Within the holiday season and the few weeks following, movie theaters are generally jam-packed with showings of blockbusters, popcorn flicks, one-hit wonders and, occasionally, the feel-good story. This holiday season features a wide array of each of these genres. During the season a feel-good movie always seems to satisfy. This is exactly what the inspiring story of “The Boys in the Boat” accomplishes.
“The Boys in the Boat” is a movie directed by George Clooney that follows the true story of the University of Washington men’s rowing team in their quest for Olympic Gold. In a rather simple yet profound plot, men from Washington train to be selected as one of the eight rowers for the team, and they journey through the season together to attempt to bring glory back to a dying program and a coach losing his touch for the sport. However, the tryouts for the junior boat are open to any male student at Washington, which gives the coaching staff many unexperienced rowers to work with, creating a fascinating two-hour spectacle of ups and downs, showing that the simple message of teamwork and grit is sometimes all that is needed to win everything.
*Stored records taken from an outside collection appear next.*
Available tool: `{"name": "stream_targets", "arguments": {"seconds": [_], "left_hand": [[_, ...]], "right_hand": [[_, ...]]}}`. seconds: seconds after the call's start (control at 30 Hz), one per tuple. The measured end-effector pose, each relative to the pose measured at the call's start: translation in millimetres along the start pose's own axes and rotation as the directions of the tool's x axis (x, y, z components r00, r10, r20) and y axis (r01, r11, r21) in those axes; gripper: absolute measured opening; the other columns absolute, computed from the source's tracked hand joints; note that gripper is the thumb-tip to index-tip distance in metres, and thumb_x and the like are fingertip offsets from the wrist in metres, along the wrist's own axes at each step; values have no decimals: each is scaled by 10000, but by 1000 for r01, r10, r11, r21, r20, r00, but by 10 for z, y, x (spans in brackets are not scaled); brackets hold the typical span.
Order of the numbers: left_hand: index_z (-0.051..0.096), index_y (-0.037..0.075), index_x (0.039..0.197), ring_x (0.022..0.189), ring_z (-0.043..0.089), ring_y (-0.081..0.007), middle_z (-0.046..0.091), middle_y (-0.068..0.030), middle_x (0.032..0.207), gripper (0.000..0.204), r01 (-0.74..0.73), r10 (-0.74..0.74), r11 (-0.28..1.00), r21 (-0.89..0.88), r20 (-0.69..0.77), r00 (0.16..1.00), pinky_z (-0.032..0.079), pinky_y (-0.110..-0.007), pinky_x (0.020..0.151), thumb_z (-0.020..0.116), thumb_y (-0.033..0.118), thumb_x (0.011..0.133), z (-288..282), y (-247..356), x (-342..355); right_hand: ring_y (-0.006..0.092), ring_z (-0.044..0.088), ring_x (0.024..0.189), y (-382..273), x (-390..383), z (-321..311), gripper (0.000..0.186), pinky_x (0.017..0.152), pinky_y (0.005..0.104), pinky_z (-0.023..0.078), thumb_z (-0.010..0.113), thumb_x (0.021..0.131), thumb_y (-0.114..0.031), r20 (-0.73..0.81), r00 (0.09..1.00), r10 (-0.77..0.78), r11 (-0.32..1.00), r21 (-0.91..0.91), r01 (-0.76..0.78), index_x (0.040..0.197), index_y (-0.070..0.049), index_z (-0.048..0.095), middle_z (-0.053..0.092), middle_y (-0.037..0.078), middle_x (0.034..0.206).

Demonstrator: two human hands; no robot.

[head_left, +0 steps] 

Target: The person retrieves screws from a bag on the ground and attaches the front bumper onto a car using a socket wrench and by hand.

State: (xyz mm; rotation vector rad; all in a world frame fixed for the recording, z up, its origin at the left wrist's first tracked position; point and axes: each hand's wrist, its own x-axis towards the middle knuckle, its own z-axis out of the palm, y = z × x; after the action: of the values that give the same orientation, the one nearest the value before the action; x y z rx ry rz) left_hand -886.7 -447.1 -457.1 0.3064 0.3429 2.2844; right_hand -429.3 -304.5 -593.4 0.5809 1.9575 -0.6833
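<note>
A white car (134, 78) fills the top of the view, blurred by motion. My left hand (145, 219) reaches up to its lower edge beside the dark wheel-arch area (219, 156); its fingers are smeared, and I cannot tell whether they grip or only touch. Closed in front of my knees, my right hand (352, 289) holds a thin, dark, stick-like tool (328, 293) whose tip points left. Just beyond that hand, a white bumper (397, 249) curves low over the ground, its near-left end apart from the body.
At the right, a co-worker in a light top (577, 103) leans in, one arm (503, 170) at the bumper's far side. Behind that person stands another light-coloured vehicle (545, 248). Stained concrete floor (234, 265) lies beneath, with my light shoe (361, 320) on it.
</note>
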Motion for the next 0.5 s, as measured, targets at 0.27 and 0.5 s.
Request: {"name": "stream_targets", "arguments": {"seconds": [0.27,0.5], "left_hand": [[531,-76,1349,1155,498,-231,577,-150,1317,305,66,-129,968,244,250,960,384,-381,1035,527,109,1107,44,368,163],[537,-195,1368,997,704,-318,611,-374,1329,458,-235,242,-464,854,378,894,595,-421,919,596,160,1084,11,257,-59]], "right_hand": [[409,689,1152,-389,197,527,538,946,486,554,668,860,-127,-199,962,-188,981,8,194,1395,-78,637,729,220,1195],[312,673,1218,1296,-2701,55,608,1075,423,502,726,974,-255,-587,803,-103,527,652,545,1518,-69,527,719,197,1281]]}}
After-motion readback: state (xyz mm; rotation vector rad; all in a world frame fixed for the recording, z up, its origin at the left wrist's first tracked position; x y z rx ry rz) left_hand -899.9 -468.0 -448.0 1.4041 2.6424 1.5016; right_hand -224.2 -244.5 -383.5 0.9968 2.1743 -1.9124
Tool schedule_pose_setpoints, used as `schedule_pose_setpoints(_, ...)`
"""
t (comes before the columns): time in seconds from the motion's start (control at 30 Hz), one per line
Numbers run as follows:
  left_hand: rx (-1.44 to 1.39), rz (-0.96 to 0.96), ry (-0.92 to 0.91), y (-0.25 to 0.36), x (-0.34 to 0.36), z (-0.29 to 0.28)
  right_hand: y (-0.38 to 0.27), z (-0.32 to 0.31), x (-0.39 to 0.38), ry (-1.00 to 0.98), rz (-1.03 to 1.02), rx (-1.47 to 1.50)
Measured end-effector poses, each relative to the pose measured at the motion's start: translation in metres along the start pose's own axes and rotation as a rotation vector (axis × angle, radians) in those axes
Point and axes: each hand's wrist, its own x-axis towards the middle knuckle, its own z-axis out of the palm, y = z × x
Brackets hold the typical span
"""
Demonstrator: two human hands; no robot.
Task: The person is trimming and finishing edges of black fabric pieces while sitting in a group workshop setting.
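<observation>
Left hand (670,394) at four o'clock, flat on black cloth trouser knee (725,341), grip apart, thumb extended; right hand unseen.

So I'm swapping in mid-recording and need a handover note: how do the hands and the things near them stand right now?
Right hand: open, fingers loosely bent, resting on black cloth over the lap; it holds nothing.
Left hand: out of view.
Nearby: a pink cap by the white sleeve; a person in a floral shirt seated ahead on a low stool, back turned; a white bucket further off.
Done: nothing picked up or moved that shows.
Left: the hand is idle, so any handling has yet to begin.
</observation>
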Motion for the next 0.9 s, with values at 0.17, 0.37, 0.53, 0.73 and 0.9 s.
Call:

The main character, Joe Rantz, is a young man who barely had anything. Joe grew up in Seattle during the Great Depression, which took his father’s job. His mother had died a few years before. His father, needing work to feel useful, told Joe that he was strong enough to grow up by himself, so he left Joe alone when he was 14. Joe, being the determined, gutsy young man that he is fought for himself and made it into Washington to become an engineer. However, he soon realized his funds would run out. He joined the rowing team to cover the costs, and through the journey he learned so much more about himself and the men around him.
“The Boys in the Boat” easily entered the realm of comfort movies with its delicate charm, playfulness of becoming adult and camaraderie of friendship through sport. It was surely comforting in many ways, but one aspect audiences thoroughly enjoyed was Joe’s story. The story was handled rather lightly and did not have as much emotional depth as it could have, but it still was one of significance and intrigue. One of the best parts of the movie and within Joe’s storyline is when he is on a date and sees his father outside the restaurant and talks with him. Although it is simple conversation, it is a pivotal point in his character development as he realizes that his father has lived only a few minutes from him for several years.
The storyline then does a phenomenal job of keeping that thought in the back of Joe’s mind, and making it evident that his father’s presence, or lack thereof, is clouding over his ability. At first, this idea was shocking and slightly disheartening, seeing the main character know his childhood was not what it should’ve been. The comfort from Joe’s story truly came when his father donated to the team and listened to each of their competitions. In only a few small scenes, Joe’s father made a massive difference in the film’s narrative and made it even more rewarding when Joe and his team won it all.
“The Boys in the Boat” did many things right in making a true story seem innately human, and it did this in many ways. A lovely way of doing so was through the joyfulness of growing up and being a college student. There was craziness, love, getting out of comfort zones and the joy of being with one another. It was incredibly fun to see the young men grow up in the background even in pursuit of a seemingly unattainable goal.
Another way this movie nailed the heartfelt overtone was through its poignant, yet interspersed soundtrack. There wasn’t always sound going on in the background for most of the movie, it was relatively quiet. The music always appeared in moments of great emotion, which truly emphasized the character’s feeling.
Finally, this movie was simply inspiring through its characters overcoming poverty, challenges with each other and lots of self-doubt. It greatly shows the importance of friendships, support and encouragement as we face life together. This is simple, yet impactful cinema that accomplishes its goal: to provide general audiences with a feel-good story that has a slight ray of hope, love and inspiration through people doing marvelous things.